We have all seen it. The cursor will move, but clicking doesn’t do a thing, progress bars just stay where they are, nothing will let you get out of the frozen box on your screen. And the annoying “not responding” appears in your program bar. It’s where our patience wears thin.
System freeze is a common symptom that can have many causes. Software conflicts are the usual culprit in a computer lock-up. Less frequently, failing hardware can lead to frozen applications and slow systems. Figuring out what caused it and why, can be a challenge.

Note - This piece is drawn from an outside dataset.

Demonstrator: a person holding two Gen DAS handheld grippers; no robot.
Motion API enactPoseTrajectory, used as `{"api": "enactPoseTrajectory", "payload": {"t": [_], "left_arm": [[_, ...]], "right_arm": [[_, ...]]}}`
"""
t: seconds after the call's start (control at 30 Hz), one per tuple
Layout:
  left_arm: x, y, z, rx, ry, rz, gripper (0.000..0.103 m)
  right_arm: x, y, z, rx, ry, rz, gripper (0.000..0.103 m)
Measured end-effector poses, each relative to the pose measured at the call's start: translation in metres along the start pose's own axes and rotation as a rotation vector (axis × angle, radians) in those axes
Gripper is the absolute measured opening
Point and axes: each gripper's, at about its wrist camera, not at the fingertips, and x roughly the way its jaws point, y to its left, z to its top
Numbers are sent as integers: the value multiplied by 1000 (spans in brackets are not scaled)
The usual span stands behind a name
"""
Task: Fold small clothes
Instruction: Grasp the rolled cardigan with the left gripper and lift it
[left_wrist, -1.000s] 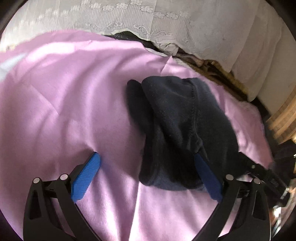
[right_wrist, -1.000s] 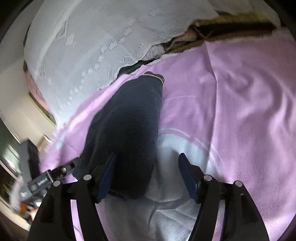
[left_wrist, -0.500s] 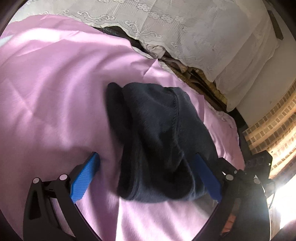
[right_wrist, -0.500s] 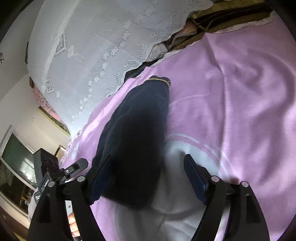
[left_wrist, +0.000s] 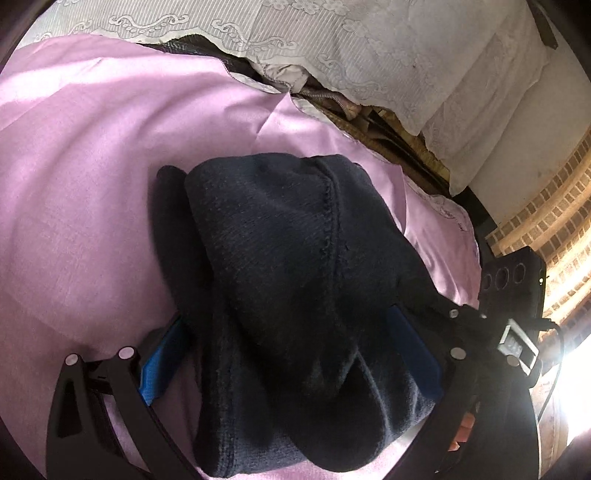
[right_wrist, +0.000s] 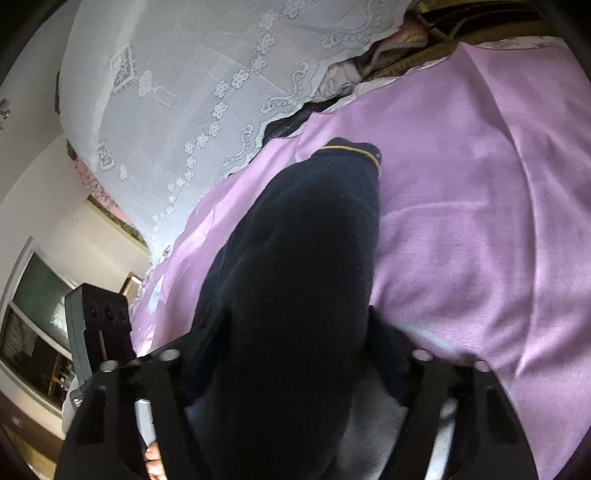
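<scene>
Both grippers have pushed forward since a second ago, so the dark knit garment (left_wrist: 295, 295) now sits between each pair of fingers rather than off to one side. It lies bunched on the pink sheet (left_wrist: 92, 166). The left gripper (left_wrist: 291, 354) has narrowed onto the cloth, blue pads touching its sides; the right gripper (right_wrist: 295, 354) seems likewise closed on it, though shadow hides the contact. Such thick, uneven layers could slip from one side and undo the fold.
</scene>
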Motion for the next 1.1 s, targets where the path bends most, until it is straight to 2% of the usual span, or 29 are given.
{"api": "enactPoseTrajectory", "payload": {"t": [0.1, 0.17, 0.37, 0.53, 0.7, 0.93, 1.1], "left_arm": [[-2, -2, -2, 8, -13, 10, 91], [-4, -2, -3, 13, -23, 25, 80], [-7, -2, -3, 16, -41, 39, 70], [-17, -12, -7, 79, -93, 58, 56], [-29, -22, -16, 125, -120, 94, 54], [-62, -26, -40, 116, -164, 132, 54], [-98, -19, -69, 72, -194, 184, 54]], "right_arm": [[-1, 3, -2, -11, -6, -15, 66], [-2, 6, -4, -29, -12, -34, 65], [-6, 22, -9, -117, -37, -112, 62], [-14, 37, -13, -202, -80, -147, 60], [-21, 48, -18, -263, -101, -152, 60], [-32, 80, -44, -373, -106, -154, 60], [-34, 102, -67, -403, -62, -105, 60]]}}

The unfortunate issue in a system freeze is that the method most often required to “unfreeze” your system can put your computer at even more risk. Often to get beyond a frozen screen, a “hard shut-down” must be performed by holding down the power button for 5 to 10 seconds until the machine powers down. This is a bad practice for the computer, and you will usually see a warning screen at the next power-up. Hard shut-down can cause damage to the hard drive by interrupting its mechanical operation. Most times you will not see evidence of damage, but the cumulative effect could be detrimental. For this reason, chronic system freezes should be addressed quickly.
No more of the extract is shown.